When to build (via running prepublishOnly)

You need to run npm run prepublishOnly in the following situations:

After making any changes to TypeScript source files
After pulling new changes from the repository that include TypeScript modifications
After installing new dependencies that affect TypeScript compilation
When you see TypeScript-related errors in the console that suggest the compiled JavaScript is out of sync with the source

The command compiles TypeScript files into JavaScript in the dist/ directory, which is what actually gets executed when you run dtd2db. Without running this command after changes, you might be running outdated code.

Database Configuration

The DATABASE_TYPE environment variable is required for all operations and must be set to either mysql or snowflake.

MySQL Configuration

Required environment variables:

DATABASE_TYPE=mysql
DATABASE_HOSTNAME=localhost
DATABASE_USERNAME=root
DATABASE_PASSWORD=your_password
DATABASE_NAME=your_database
DATABASE_PORT=3306

Snowflake Configuration

Required environment variables:

DATABASE_TYPE=snowflake
DATABASE_NAME=your_database
SNOWFLAKE_ACCOUNT=your_account
SNOWFLAKE_USERNAME=your_username
SNOWFLAKE_PRIVATE_KEY_PATH=/path/to/private_key.p8
SNOWFLAKE_SCHEMA=your_schema
SNOWFLAKE_WAREHOUSE=your_warehouse
SNOWFLAKE_ROLE=your_role

Note: For Snowflake, key pair authentication is required and password authentication is not supported. You'll need to:

Generate an RSA key pair
Add the public key to your Snowflake user
Store the private key securely and provide its path via SNOWFLAKE_PRIVATE_KEY_PATH

For more information on setting up key pair authentication with Snowflake, refer to the official documentation.

Snowflake Connection Architecture

The application creates two separate Snowflake connections for different purposes:

General-purpose Connection: Used for regular database operations like schema management, queries, and table operations.
Streaming Connection: Used specifically for data streaming operations and bulk data loading.

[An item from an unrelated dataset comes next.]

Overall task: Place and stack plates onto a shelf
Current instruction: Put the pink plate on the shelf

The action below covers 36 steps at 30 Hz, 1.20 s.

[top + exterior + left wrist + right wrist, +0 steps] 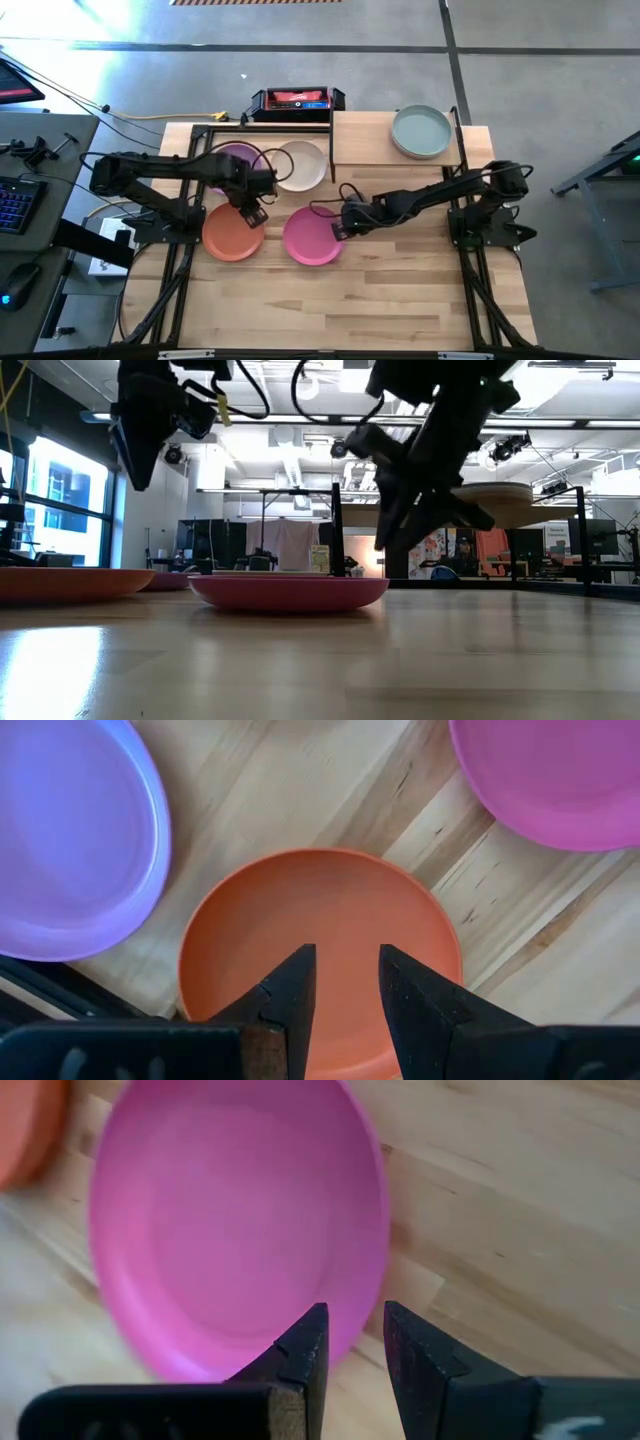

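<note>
Pink plate [288,591] sits closest in the low view, low centre of the frame, flat on the worktop [400,300]. From above it lies just below the middle of the frame [313,237], with the orange plate [233,232] to its left, the two near but apart. Higher up, left of centre, the purple plate [232,162] and the cream-white plate [301,165] lie side by side, their rims touching or overlapping.

At the upper right of the high view the shelf [360,138] stands with a pale teal plate [421,131] on its right half; whether more plates lie under it cannot be told. A red-and-black box [297,100] lies just above the shelf's left end.

Right pincer [340,224] hangs at the pink plate's right rim. In its wrist view [352,1342] the fingers [301,1348] stand a little apart, one over the plate's inside and one outside the rim, holding nothing.

Left pincer [251,213] hovers above the orange plate's upper right rim. Its wrist view [346,980] shows the fingers [292,985] slightly apart over the orange plate [320,935], clear of it and empty.
</note>
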### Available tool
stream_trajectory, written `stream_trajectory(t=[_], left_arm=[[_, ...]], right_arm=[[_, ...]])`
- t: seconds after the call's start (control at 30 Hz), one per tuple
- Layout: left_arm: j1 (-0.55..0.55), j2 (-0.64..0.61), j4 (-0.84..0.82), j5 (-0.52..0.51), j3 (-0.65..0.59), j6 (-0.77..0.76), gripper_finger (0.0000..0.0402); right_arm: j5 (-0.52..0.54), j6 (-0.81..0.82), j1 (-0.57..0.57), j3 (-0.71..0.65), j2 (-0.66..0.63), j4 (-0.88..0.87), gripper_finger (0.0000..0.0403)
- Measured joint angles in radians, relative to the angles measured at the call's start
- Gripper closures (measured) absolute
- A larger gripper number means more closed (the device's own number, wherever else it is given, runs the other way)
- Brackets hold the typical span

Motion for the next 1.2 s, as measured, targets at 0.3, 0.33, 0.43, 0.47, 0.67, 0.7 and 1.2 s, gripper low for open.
stream_trajectory(t=[0.3, 0.33, 0.43, 0.47, 0.67, 0.7, 1.2], left_arm=[[-0.002, 0.0, 0.002, -0.003, 0.0, -0.005, 0.0303], [-0.002, 0.0, 0.002, -0.003, 0.0, -0.005, 0.0303], [-0.002, 0.0, 0.006, -0.003, 0.0, -0.006, 0.0303], [-0.002, 0.0, 0.007, -0.003, 0.0, -0.008, 0.0303], [-0.002, 0.0, 0.026, -0.003, 0.001, -0.01, 0.0303], [-0.002, 0.0, 0.03, -0.003, 0.0, -0.01, 0.0303], [-0.002, 0.0, 0.075, -0.002, 0.001, -0.01, 0.0303]], right_arm=[[0.013, -0.021, -0.003, 0.0, 0.057, 0.004, 0.0325], [0.013, -0.026, -0.004, 0.0, 0.063, 0.01, 0.0325], [0.013, -0.026, -0.004, 0.0, 0.079, 0.016, 0.0325], [0.012, -0.026, -0.004, 0.0, 0.084, 0.022, 0.0325], [0.008, -0.026, -0.004, 0.0, 0.091, 0.028, 0.0325], [0.008, -0.026, -0.004, 0.0, 0.091, 0.031, 0.0325], [0.023, -0.01, -0.016, 0.0, 0.103, 0.06, 0.0325]])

This dual-connection architecture provides several benefits:

Prevents streaming operations from blocking regular database operations
Allows for better resource management
Provides isolation between different types of database operations
Enables parallel processing of data streams and regular queries

You'll see log messages indicating which type of connection is being created during execution.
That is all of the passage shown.